Isotta Gervasi (Born in Castiglione di Cervia on 21 November 1889 – died in Modena on 17 June 1967) was an Italian physician. She was the first woman in Italy to work as a physician and practised in the Cervese area. Due to her determination to aid those in need, she acquired a legendary image over time, being remembered as the "doctor of the poor" and the "angel on a bicycle".

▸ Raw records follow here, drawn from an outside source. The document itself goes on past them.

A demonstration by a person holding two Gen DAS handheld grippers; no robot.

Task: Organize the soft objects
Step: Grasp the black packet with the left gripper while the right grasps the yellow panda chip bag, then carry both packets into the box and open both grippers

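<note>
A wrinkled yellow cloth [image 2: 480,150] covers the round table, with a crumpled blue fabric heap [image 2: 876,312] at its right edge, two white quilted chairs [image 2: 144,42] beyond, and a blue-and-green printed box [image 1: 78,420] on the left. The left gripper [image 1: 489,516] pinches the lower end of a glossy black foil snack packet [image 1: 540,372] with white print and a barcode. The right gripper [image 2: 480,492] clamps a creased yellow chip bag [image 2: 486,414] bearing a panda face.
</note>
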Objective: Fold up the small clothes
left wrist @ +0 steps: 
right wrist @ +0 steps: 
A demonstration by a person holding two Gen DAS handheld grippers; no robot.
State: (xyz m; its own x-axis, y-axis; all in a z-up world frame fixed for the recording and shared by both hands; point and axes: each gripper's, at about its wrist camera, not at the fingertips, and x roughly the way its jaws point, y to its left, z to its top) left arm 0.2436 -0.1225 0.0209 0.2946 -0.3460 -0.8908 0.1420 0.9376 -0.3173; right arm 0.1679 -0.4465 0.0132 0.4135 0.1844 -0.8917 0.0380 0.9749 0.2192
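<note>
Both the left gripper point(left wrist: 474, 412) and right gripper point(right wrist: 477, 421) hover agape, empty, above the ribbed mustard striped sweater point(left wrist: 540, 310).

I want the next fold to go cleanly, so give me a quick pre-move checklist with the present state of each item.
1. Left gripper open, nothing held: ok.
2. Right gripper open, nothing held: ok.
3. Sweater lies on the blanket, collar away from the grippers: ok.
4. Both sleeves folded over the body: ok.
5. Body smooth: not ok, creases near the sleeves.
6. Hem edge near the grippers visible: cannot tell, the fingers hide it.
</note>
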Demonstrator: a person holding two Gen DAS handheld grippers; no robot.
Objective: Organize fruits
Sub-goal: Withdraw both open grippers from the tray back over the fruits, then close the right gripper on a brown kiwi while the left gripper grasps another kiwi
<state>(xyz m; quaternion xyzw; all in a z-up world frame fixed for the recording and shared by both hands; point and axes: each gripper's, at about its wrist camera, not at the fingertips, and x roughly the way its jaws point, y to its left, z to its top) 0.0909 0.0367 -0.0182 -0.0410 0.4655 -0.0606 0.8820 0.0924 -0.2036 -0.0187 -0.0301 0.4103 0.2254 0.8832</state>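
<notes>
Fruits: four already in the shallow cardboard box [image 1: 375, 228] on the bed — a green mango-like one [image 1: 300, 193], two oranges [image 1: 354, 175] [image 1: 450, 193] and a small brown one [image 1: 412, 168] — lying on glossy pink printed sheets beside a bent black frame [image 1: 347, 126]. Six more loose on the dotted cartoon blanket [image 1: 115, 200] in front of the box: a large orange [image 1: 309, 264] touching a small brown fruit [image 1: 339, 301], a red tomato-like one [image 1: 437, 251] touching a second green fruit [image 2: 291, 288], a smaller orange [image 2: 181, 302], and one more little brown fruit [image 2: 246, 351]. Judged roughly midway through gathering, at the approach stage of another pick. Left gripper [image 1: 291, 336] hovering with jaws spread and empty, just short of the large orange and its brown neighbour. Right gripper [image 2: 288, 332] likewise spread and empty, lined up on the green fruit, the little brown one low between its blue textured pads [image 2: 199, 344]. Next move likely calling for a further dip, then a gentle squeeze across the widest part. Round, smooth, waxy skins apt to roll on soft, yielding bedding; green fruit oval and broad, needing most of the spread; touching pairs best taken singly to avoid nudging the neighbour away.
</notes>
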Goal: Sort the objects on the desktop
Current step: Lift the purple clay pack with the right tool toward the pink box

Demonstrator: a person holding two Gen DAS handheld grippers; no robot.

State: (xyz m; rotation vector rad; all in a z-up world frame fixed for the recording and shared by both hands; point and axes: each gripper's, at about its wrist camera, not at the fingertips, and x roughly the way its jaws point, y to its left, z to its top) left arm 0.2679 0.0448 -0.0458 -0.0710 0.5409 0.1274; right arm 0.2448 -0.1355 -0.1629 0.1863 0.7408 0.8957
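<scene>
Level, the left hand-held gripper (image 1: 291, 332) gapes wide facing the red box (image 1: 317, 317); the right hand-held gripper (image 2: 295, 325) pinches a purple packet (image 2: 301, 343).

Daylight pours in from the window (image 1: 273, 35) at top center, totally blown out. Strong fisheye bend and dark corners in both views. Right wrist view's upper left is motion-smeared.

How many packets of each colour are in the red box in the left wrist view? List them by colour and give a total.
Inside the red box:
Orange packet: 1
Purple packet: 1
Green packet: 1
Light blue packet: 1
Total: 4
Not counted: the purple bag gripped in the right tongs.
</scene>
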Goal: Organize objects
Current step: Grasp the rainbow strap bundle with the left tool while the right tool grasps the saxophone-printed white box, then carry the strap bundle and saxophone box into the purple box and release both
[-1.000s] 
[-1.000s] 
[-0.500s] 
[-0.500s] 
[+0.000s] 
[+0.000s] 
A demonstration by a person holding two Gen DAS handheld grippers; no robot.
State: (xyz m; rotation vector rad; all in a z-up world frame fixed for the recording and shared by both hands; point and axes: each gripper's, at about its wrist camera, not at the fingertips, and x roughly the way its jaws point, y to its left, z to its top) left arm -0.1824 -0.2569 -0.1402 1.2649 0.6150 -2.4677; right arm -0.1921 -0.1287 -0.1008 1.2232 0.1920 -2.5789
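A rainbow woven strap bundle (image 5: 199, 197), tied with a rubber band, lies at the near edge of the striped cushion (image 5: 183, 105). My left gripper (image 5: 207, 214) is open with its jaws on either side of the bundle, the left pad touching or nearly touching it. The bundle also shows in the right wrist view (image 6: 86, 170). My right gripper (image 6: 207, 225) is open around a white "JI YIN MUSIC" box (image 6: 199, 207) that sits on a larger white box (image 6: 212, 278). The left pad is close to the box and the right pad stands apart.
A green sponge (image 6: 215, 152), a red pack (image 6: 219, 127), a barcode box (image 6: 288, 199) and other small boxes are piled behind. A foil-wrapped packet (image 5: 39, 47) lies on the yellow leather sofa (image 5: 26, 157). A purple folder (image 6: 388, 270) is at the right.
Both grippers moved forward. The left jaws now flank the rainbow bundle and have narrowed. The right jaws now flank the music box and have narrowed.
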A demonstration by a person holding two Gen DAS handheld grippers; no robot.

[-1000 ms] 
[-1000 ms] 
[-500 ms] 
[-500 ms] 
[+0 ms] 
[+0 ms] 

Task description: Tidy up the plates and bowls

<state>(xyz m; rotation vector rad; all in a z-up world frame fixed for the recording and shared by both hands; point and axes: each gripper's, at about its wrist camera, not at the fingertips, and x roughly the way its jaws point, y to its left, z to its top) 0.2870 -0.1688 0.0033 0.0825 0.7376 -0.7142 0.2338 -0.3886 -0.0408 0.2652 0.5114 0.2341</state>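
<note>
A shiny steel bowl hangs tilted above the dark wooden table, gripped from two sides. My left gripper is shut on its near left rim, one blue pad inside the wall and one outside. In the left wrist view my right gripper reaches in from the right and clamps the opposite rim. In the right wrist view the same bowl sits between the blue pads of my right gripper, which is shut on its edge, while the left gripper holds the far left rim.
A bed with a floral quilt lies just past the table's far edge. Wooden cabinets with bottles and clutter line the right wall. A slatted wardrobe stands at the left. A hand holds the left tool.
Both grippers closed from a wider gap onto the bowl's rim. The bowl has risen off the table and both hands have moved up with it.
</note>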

Grazia Deledda, a close friend of Isotta who was spending her holidays in Cervia, dedicated an elzeviro, an article in the third page of a newspaper, to her in Corriere della Sera in August 1935:The doctor is beautiful, elegant, in the evening she transforms like the fairy Melusina, with her clothes and her dazzling jewels and her eyes and teeth even more dazzling: a fairy is also so in front of the sick bed, whether a prince or a worker, to whom, in addition to her skilful care, she generously gives bottles of ancient wine, chickens and flowers. Her name is Isotta.

== Biography ==

=== Family & education ===
Isotta Gervasi was born in Castiglione di Cervia on 21 November 1889. Her parents were Emilio Gervasi, a building contractor, and Virginia Ridolfi. Her family also attributed the names of Proserpina and Saffa to her. Isotta had eight other sisters, with herself being the eldest. One of her sisters, Emilia, also became a doctor. Another one of her sisters, Vittoria, became a journalist and worked for the Giornale d'Italia.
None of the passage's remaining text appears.